According to reported information, Rio was quoted as saying, "AFSPA gives immunity to forces. The law is being debated even in international fora. We are the biggest democracy and a lot of people have been demanding removal of Afspa. However, every year the Centre extends the Act in Nagaland saying its disturbed. All armed groups are observing ceasefire and are part of peace talks. So, why extend AFSPA? The Act was imposed for insurgency but where is insurgency now."
Meghalaya chief minister Conrad K Sangma too joined in, mirroring Rio's views. "We have opposed AFSPA for long. It is counterproductive and despite being operational for a long time, it has not resulted in solving the problem. We urge the Government of India to repeal AFSPA," Sangma said.
How Amit Shah reacted
Union Home Minister Amit Shah on Monday spoke in Lok Sabha on the Nagaland firing incident and said that the case was of mistaken identity as the Army had received information on the movement of extremists in Oting, in Mon district.
Speaking in the Lok Sabha. https://t.co/dfr2jUvluw
— Amit Shah (@AmitShah) December 6, 2021
"On that basis, 21 commandos laid an ambush in suspected area. A vehicle reached there, it was signalled to stop but it tried to flee. On suspicion of the vehicle carrying extremists, it was fired upon," he added.

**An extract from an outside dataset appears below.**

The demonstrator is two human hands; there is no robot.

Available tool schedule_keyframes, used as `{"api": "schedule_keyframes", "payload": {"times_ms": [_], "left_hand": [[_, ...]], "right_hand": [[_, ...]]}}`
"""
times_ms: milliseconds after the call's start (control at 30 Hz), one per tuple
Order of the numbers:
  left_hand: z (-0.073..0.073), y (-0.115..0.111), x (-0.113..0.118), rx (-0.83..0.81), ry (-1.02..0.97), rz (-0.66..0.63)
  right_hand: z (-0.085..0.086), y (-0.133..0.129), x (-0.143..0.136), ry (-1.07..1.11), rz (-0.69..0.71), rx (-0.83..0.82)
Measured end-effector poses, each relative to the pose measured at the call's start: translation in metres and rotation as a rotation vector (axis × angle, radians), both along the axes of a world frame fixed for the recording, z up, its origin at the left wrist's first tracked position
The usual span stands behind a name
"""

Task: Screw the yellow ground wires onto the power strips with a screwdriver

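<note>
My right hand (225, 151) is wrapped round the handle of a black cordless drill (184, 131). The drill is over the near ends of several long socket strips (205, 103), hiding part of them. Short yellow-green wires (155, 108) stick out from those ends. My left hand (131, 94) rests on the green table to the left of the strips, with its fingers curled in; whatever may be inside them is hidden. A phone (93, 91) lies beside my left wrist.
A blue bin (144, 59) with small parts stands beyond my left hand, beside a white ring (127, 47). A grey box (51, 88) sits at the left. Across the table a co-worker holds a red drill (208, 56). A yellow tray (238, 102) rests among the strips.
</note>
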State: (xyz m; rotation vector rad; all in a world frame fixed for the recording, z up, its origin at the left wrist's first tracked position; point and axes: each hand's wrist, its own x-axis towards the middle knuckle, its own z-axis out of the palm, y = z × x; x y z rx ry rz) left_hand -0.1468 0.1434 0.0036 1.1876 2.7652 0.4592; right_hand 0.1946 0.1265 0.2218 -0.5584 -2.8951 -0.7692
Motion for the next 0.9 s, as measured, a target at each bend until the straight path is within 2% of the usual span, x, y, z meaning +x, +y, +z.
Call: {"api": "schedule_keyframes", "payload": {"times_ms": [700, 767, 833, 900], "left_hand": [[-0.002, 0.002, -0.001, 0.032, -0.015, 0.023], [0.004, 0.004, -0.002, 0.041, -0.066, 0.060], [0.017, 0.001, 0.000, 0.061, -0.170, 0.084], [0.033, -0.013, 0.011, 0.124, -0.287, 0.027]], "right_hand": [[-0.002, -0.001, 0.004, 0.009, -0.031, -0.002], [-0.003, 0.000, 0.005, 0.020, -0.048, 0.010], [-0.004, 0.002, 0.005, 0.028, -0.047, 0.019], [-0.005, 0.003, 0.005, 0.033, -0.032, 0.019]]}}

Six of the eight passengers in the vehicle died on the spot, while the other two were taken to the nearest hospital by the Army, he said, adding that it was later found to be a case of mistaken identity.
"As news about the incident spread to the nearby villages, locals surrounded the Army unit and attacked them, setting two vehicles on fire. As a result of the violence, one jawan of the security forces died, while many others were injured," Shah said in the Lower House.
He added that the security forces had to then resort to firing for self-defence and to disperse the crowd, which resulted in the death of seven more civilians and many injuries. "Local administration and police also tried to bring the situation to normalcy," the home minister said.
Shah added that a Special Investigation Team has been formed and it would submit its report within a week.
Speaking in the lower house of Parliament, he said, "Government of India expresses deep regret over the unfortunate incident in Nagaland and also expresses condolences to the bereaved families."
Police’s FIR against Army’s 21st Para-Special Forces unit
Meanwhile, the Nagaland police has registered a case against the 21st para special forces.
The FIR, which was filed suo motu on Sunday, said that the intention of the security forces was to "murder and injure civilians".
The FIR filed by Ubi Posehu Kezo, the officer in charge of the Tizit police station, reads, "It is to be noted that at the time of incident there was no police guide nor security forces did make requisition to police station to provide police guide for their operation. Hence it is obvious that the intention of security forces is to murder and injure civilians."
"At around 1530 hours, coal mine labourers of Oting village were returning to their native village Oting from Tiru in a vehicle Bolero pick up. On reaching at Longkhao between Upper Tiru and Oting village, security forces blankly opened fire at the vehicle without any provocation resulting to the killing of many Oting villagers and seriously injuring many others (sic)," the FIR added.
As of now, the north-eastern state is seething with anger and it is left to be seen what happens next. But one thing is for certain: The incident has made people question the need for AFSPA and whether such a law is required in India.